The week that was Aug. 24-30 

IT WAS A GOOD WEEK FOR … The LITTLE ROCK NINE. The black students who Gov. Orval E. Faubus tried to keep out of Central High School in 1957 assembled in Little Rock for double honors — a U.S. postage stamp and an installation of sculptures of the students on the lawn of the Capitol. FORT SMITH. The city lost an Air Guard fighter wing as expected, but, in a big surprise, the Base Closure and Realignment Commission voted to replace them with A-10 Warthogs. Little Rock Air Force Base lost no missions, but its expectations for a big gain apparently weren’t realized. GAMBLING. The Oaklawn and Southland racetracks scheduled Nov. 8 elections in Hot Springs and West Memphis, respectively, on expanding machine gambling at the tracks. This likely will mean video poker and similar games that offer faster play and a quicker profit — the law requires only an 83 percent payoff to gamblers. On average, in other words, somebody has got to lose and the house has got to win these “games of skill.” PRESIDENTIAL POLITICS. Gov.

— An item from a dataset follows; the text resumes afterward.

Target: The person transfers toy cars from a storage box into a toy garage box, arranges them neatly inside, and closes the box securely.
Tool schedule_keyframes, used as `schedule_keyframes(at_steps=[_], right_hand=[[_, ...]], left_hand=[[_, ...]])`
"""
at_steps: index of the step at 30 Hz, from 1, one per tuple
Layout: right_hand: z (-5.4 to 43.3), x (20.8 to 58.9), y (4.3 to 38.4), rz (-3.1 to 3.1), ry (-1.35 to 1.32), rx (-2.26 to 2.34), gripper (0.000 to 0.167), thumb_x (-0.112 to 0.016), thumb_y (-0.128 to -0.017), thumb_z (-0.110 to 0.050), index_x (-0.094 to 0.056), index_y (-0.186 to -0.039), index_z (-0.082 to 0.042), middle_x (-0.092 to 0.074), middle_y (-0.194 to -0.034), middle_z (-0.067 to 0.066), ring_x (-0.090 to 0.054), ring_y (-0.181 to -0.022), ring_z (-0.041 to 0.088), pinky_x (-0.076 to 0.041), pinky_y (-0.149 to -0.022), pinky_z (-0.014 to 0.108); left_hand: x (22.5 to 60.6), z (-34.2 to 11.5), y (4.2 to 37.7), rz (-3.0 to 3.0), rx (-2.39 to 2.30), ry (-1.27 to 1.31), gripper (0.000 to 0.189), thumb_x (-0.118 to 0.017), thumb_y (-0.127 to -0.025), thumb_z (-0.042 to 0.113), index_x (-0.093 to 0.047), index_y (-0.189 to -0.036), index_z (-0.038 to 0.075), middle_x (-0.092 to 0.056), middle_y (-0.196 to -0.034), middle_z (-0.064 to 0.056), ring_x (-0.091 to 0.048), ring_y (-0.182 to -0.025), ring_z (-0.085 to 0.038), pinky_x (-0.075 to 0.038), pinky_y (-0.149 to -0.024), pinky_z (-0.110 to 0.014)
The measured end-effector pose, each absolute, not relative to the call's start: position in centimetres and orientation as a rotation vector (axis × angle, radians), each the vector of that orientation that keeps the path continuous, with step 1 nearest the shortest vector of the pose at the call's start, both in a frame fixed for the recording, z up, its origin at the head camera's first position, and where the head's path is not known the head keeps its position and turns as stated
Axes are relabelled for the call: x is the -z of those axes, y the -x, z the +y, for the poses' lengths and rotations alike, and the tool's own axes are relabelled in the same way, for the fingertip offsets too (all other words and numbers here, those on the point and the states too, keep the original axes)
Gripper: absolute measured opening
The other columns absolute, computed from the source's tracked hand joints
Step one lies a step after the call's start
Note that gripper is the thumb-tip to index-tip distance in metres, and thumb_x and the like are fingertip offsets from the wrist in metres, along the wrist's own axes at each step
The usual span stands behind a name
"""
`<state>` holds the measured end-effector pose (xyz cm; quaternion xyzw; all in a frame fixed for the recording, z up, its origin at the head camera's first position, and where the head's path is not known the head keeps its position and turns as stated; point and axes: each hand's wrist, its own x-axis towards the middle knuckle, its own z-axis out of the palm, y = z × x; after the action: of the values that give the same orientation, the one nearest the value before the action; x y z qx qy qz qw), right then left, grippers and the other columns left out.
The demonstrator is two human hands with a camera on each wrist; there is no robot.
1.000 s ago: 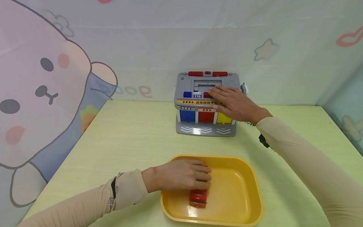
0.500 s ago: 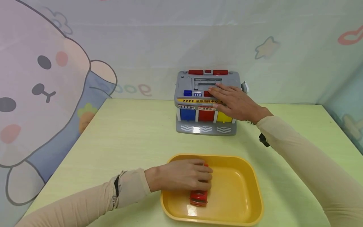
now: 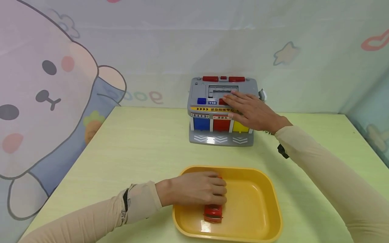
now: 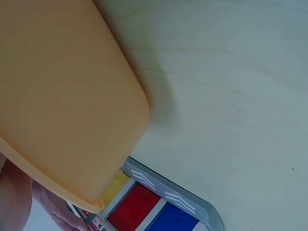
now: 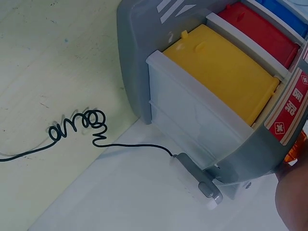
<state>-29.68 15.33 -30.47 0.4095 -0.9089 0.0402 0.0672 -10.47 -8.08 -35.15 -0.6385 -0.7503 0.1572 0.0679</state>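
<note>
In the head view, my left hand reaches into the yellow tray, its fingers curled over a red toy car. The hand hides most of the car; one end shows below it. My right hand lies with fingers extended on the roof of a grey toy garage, near a red roof light. The garage has a blue door, a red door and a yellow door. In the left wrist view, the tray's outer wall hides my left fingers and the car.
A grey handset-like piece sits at the garage's side, with a coiled black cord running from it across the table. Behind the table hangs a printed cloth with a cartoon bear.
</note>
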Motion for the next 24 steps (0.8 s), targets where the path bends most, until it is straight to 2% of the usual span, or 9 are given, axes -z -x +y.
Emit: schedule_keyframes(at_steps=[11,24], right_hand=[[14.8,30.2,29.5,-2.732,-1.249,-0.141,0.066,-0.043,-0.103,-0.049,-0.023,-0.16,-0.022,-0.026,-0.166,0.001,-0.016,-0.156,0.028,-0.015,-0.126,0.053],[15.2,30.7,29.6,-2.726,-1.258,-0.154,0.065,-0.042,-0.104,-0.047,-0.024,-0.16,-0.02,-0.027,-0.166,0.002,-0.017,-0.156,0.028,-0.014,-0.126,0.052]], left_hand=[[34.6,-8.3,10.1,-2.254,-0.483,1.898,0.024,-0.054,-0.103,0.019,-0.062,-0.123,0.028,-0.064,-0.119,0.013,-0.055,-0.118,-0.008,-0.042,-0.11,-0.028],[32.6,-8.2,9.7,-2.353,-0.43,1.904,0.028,-0.059,-0.101,0.02,-0.061,-0.129,0.025,-0.063,-0.128,0.011,-0.054,-0.124,-0.011,-0.038,-0.116,-0.028]])
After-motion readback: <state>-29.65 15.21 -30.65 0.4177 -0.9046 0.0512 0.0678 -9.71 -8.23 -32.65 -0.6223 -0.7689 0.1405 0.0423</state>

Mike Huckabee spent a whirlwind day in New Hampshire — his entourage included a pollster and a PR flack — softening up the early primary state for a 2008 presidential run. Who’s paying for this political travel? He, uh, wasn’t sure. Yeah, right. There’s no question about who’s paying for the state’s national advertising campaign featuring the Huckster — J.Q. Public. IT WAS A BAD WEEK FOR … The STATE LEGISLATURE. The special masters in the school finance case may yet let them off the hook, but the weight of the testimony makes it difficult for lawmakers to argue that they did enough to provide the Constitution’s mandate of an adequate education for ALL Arkansas students. GOOD HEALTH. School districts are already looking for ways around new rules somewhat limiting sale of soft drinks and candy in schools. DRIVERS. Thanks to a price spike from Hurricane Katrina’s temporary disabling of Gulf oil supplies, $3 gas seemed likely to arrive in Arkansas.